British motor racing company

AMR GP Limited (formerly Racing Point UK Limited from 2018–2021) is a British company that owns and operates the Aston Martin F1 Team, a Formula One racing team based in Silverstone, England.

The company was established on 2 August 2018 to buy the Formula One racing assets of the financially stricken Force India Formula One Team. Following its acquisition of the team assets just before the 2018 Belgian Grand Prix, it competed in that race, and for the rest of the 2018 season, as the Racing Point Force India Formula One Team. For the 2019 season the team was renamed to Racing Point F1 Team until the rebranding of the team into Aston Martin F1 Team in .

==History==
===Background===
On 27 July 2018, the Formula One entrant Force India was placed into administration following team owner Vijay Mallya's legal issues. The Silverstone-based team can trace their origins back to Jordan Grand Prix, founded in 1991. By 2 August, an investment consortium led by Lawrence Stroll, the father of then-Williams driver Lance Stroll, and which included André Desmarais, Jonathan Dudman, John D. Idol, John McCaw Jr., Michael de Picciotto, and Silas Chou, and supported by the team's senior management personnel, had set up a new company, Racing Point UK Limited, to use as a vehicle to save the team. By 23 August, the new company had reached an agreement with the administrators to buy the team's motor racing assets and to secure the jobs of the 400 employees who worked in the team. The new company created a new constructor with the assets and entered the sport prior to the 2018 Belgian Grand Prix, taking the vacated entry of the original Force India team.

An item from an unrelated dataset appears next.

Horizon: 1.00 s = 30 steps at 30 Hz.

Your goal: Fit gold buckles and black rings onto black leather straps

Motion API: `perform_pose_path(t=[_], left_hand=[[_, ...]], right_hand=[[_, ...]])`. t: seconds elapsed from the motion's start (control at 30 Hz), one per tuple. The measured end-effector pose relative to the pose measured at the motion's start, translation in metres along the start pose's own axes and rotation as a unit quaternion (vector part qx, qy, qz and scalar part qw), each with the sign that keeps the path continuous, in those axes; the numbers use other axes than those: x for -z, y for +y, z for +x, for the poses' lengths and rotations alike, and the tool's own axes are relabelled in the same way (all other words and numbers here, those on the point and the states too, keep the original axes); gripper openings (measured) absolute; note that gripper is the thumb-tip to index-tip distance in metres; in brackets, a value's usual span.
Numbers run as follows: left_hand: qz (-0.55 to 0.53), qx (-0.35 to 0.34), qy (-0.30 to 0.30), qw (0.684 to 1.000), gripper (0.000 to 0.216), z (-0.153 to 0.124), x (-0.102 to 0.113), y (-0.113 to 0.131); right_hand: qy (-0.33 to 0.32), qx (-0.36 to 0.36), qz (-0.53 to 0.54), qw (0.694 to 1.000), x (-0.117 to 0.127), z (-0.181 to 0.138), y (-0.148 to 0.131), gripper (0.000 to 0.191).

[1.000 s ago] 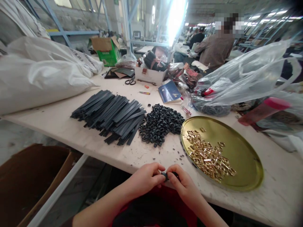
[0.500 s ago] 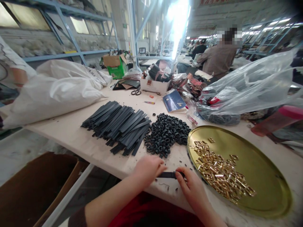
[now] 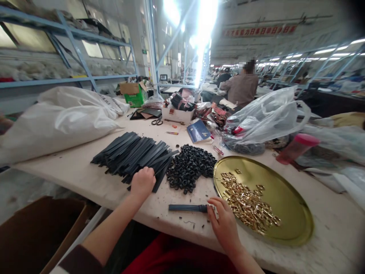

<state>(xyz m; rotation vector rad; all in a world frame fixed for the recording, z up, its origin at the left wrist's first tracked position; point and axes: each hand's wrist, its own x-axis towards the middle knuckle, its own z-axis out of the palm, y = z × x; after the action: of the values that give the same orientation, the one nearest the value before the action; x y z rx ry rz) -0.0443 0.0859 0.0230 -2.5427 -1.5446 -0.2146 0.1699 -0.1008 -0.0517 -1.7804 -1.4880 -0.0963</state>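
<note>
My left hand (image 3: 143,182) is at the near right part of a pile of flat black strips (image 3: 125,152), its fingers curled down and closed on a strip; the fingertips are hidden. A black strap (image 3: 186,207) with a small loop near its right end lies level at the table's front. My right hand (image 3: 224,220) has that right end between thumb and fingers, and a bit of shiny metal shows there. Between the hands, farther back, is a heap of small black loops (image 3: 192,165). Right of it stands a round gold tray (image 3: 288,205) bearing many gold buckles (image 3: 251,205).
A white sack (image 3: 62,121) lies at the left of the table. Scissors (image 3: 157,121), a blue booklet (image 3: 199,131), a stuffed white box (image 3: 177,115), clear plastic bags (image 3: 262,118) and a pink-lidded bottle (image 3: 298,148) stand farther back. An open carton (image 3: 37,232) is below left.
My left hand has let go of the strap and moved left onto the strip pile. My right hand stays at the strap's right end. The camera view has shifted.
</note>
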Motion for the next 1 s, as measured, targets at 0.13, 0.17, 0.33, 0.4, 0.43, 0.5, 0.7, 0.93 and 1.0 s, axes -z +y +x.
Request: perform_pose_path(t=[0.13,0.17,0.33,0.4,0.43,0.5,0.7,0.93,1.0], left_hand=[[-0.056,-0.034,0.012,0.998,0.015,-0.021,0.026,0.005],[-0.097,-0.057,0.009,0.994,0.015,-0.029,0.036,0.01],[-0.38,-0.157,-0.095,0.907,0.01,-0.058,0.077,0.04],[-0.52,-0.093,-0.144,0.837,0.009,-0.061,0.08,0.049],[-0.581,-0.057,-0.17,0.794,0.013,-0.061,0.078,0.053],[-0.658,-0.011,-0.216,0.721,0.02,-0.058,0.068,0.062],[-0.695,0.09,-0.261,0.664,0.028,-0.039,0.036,0.082],[-0.741,0.184,-0.31,0.567,0.018,-0.029,0.011,0.096],[-0.748,0.195,-0.328,0.544,0.016,-0.029,0.004,0.097]], right_hand=[[0.054,0.075,-0.053,0.994,0.014,0.01,-0.03,0.026],[0.059,0.094,-0.072,0.991,0.017,0.014,-0.039,0.03],[-0.052,0.098,-0.035,0.993,0.024,0.025,-0.079,0.016],[-0.14,0.05,0.088,0.985,0.025,0.023,-0.09,0.015],[-0.18,0.029,0.152,0.971,0.026,0.022,-0.094,0.018],[-0.25,0.024,0.238,0.938,0.028,0.025,-0.093,0.022],[-0.129,-0.064,0.018,0.989,0.01,0.082,-0.017,0.02],[-0.125,-0.06,-0.069,0.988,-0.038,0.127,0.042,0.022],[-0.121,-0.066,-0.06,0.989,-0.039,0.124,0.043,0.025]])
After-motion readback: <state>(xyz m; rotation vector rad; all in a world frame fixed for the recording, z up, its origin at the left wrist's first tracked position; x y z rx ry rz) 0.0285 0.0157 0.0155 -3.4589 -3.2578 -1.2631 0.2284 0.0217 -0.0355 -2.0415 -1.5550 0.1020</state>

The personnel roles remained largely unchanged in the new team, other than that of Bob Fernley, who stood down from his Force India role of deputy team principal, and Otmar Szafnauer who became team principal and CEO after having been chief operating officer with Force India since 2010.

===Racing Point Force India F1 Team (2018)===

On 23 August 2018, the F1 governing body, the Fédération Internationale de l'Automobile (FIA) reached an agreement with Racing Point UK that they could take over the Force India 2018 season championship entry, but they would not inherit any of Force India's 59 points or the prize money that they had accrued so far in the season. So, as the Racing Point Force India Formula One Team and using the constructor name Force India, the team entered its first Grand Prix, the 2018 Belgian Grand Prix which took place on 26 August 2018, with zero points.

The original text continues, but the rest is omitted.